Task directions - Please restate the lines shown below exactly, every one of them.

_____

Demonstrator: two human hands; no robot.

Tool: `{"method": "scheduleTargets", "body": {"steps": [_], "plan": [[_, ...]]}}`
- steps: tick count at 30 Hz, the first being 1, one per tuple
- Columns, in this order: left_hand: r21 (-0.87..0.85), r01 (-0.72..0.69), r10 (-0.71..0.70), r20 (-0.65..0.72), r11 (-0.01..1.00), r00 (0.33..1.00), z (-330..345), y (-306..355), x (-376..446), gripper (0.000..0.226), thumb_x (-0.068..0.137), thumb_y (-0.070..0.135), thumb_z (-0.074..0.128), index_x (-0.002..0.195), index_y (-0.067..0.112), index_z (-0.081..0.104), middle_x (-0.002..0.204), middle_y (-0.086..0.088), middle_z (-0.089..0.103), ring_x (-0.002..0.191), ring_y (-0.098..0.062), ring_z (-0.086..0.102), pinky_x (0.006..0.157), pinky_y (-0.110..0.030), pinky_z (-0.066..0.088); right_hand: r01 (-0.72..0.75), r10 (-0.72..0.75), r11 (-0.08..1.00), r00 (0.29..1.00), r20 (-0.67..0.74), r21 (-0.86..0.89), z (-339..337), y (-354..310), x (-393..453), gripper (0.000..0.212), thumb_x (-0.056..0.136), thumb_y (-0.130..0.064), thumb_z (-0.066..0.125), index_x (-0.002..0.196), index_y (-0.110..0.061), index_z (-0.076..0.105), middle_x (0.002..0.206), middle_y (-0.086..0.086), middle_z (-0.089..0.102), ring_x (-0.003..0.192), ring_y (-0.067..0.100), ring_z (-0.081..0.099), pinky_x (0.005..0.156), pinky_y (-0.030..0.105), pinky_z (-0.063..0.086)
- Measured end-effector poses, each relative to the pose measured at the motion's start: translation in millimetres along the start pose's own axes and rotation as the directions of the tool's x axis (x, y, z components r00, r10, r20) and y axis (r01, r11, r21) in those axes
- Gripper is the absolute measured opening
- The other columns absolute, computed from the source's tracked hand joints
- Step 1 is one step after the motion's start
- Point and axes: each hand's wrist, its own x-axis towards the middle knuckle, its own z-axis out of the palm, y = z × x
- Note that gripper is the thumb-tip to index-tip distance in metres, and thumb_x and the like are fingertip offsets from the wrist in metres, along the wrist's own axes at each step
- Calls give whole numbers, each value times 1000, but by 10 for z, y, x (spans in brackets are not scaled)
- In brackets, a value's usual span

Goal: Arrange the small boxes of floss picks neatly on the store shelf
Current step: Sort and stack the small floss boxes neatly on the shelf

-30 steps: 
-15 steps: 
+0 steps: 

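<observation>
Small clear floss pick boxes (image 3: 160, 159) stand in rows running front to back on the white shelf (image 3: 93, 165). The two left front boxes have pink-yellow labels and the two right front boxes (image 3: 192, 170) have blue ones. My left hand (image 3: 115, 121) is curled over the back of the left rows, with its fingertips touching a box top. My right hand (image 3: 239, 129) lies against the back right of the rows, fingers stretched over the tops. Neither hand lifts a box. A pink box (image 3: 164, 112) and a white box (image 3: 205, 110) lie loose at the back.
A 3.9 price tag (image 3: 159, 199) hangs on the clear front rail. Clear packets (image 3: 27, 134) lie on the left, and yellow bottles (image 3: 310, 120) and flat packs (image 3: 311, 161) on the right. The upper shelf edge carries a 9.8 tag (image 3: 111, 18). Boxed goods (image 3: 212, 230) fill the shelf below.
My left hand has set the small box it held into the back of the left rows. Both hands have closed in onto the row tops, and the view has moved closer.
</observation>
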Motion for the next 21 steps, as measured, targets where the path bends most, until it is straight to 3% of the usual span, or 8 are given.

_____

Exercise response -
Demonstrator: two human hands; no robot.

Tool: `{"method": "scheduleTargets", "body": {"steps": [_], "plan": [[_, ...]]}}`
- steps: tick count at 30 Hz, the first being 1, one per tuple
- Columns, in this order: left_hand: r21 (-0.87..0.85), r01 (-0.72..0.69), r10 (-0.71..0.70), r20 (-0.65..0.72), r11 (-0.01..1.00), r00 (0.33..1.00), z (-330..345), y (-306..355), x (-376..446), gripper (0.000..0.226), thumb_x (-0.068..0.137), thumb_y (-0.070..0.135), thumb_z (-0.074..0.128), index_x (-0.002..0.195), index_y (-0.067..0.112), index_z (-0.081..0.104), middle_x (-0.002..0.204), middle_y (-0.086..0.088), middle_z (-0.089..0.103), ring_x (-0.002..0.191), ring_y (-0.098..0.062), ring_z (-0.086..0.102), pinky_x (0.006..0.157), pinky_y (-0.110..0.030), pinky_z (-0.066..0.088); right_hand: r01 (-0.72..0.75), r10 (-0.72..0.75), r11 (-0.08..1.00), r00 (0.29..1.00), r20 (-0.67..0.74), r21 (-0.86..0.89), z (-339..337), y (-354..310), x (-393..453), gripper (0.000..0.212), thumb_x (-0.056..0.136), thumb_y (-0.130..0.064), thumb_z (-0.066..0.125), index_x (-0.002..0.196), index_y (-0.110..0.061), index_z (-0.076..0.105), middle_x (0.002..0.206), middle_y (-0.086..0.086), middle_z (-0.089..0.102), ring_x (-0.003..0.192), ring_y (-0.067..0.100), ring_z (-0.081..0.099), pinky_x (0.005..0.156), pinky_y (-0.030..0.105), pinky_z (-0.063..0.086)
- Measured end-effector poses, each relative to the pose measured at the motion's start: translation in millimetres along the start pose's own axes and rotation as the directions of the tool's x axis (x, y, z components r00, r10, r20) and y axis (r01, r11, r21) in those axes
- Gripper is the absolute measured opening
- The other columns absolute, computed from the source's tracked hand joints
- Step 1 is one step after the motion's start
- Point and axes: each hand's wrist, its own x-axis towards the middle knuckle, its own z-axis out of the palm, y = z × x
- Note that gripper is the thumb-tip to index-tip distance in metres, and thumb_x and the like are fingertip offsets from the wrist in metres, along the wrist's own axes at each step
- Calls give whole numbers, each value times 1000, but by 10 for z, y, x (spans in brackets are not scaled)
- In brackets, a value's usual span

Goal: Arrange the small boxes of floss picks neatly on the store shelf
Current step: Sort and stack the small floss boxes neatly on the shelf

-30 steps: 
-15 steps: 
+0 steps: 

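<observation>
Small clear floss pick boxes (image 3: 160, 159) stand in rows running front to back on the white shelf (image 3: 93, 165). The two left front boxes have pink-yellow labels and the two right front boxes (image 3: 192, 170) have blue ones. My left hand (image 3: 115, 121) is curled over the back of the left rows, with its fingertips touching a box top. My right hand (image 3: 239, 129) lies against the back right of the rows, fingers stretched over the tops. Neither hand lifts a box. A pink box (image 3: 164, 112) and a white box (image 3: 205, 110) lie loose at the back.
A 3.9 price tag (image 3: 159, 199) hangs on the clear front rail. Clear packets (image 3: 27, 134) lie on the left, and yellow bottles (image 3: 310, 120) and flat packs (image 3: 311, 161) on the right. The upper shelf edge carries a 9.8 tag (image 3: 111, 18). Boxed goods (image 3: 212, 230) fill the shelf below.
My left hand has set the small box it held into the back of the left rows. Both hands have closed in onto the row tops, and the view has moved closer.
</observation>
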Motion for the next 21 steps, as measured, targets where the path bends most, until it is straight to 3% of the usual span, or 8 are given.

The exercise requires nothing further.